Introduction of the new criminal procedure code (1732)

Eberhard Ludwig, created before 1733, artist unknown

The code of criminal procedure issued by Eberhard Ludwig on April 4, 1732 was based on the Constitutio Criminalis Carolina of 1532, which was no longer up to date. It regulated the prosecution of criminals and the preliminary investigation of criminal offenses.

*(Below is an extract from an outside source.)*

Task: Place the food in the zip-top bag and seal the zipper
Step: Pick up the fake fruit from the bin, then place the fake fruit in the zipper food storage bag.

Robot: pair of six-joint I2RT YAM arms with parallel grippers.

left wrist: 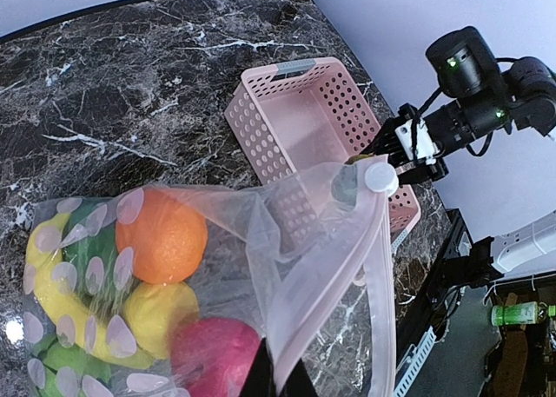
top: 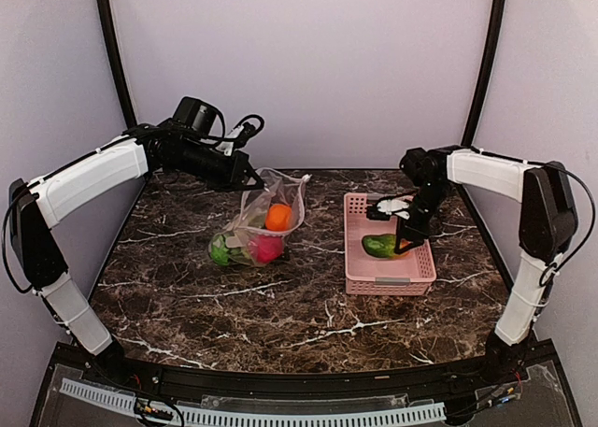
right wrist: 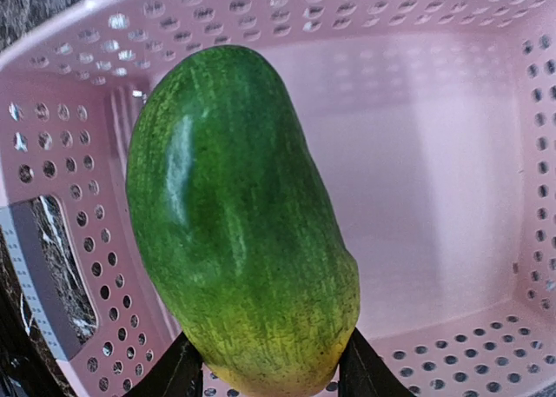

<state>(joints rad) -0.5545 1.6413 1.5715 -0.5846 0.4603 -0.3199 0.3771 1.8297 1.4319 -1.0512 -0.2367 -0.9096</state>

For this purpose, cruel forms of torture were expressly intended as a means of judicial truth-finding. Eberhard Ludwig viewed poaching , an interference with the noble privilege of hunting, as a particularly serious crime . Because of the frequent crop failures, farmers also occasionally hunted game. In order to contain this, Eberhard Ludwig signed a contract with the Republic of Venice , which enabled him to sentence poachers to galley penalties and to hand them over to the Venetian authorities for execution. The Wuerttemberg people sentenced to galley service usually died of exhaustion before they were allowed to return.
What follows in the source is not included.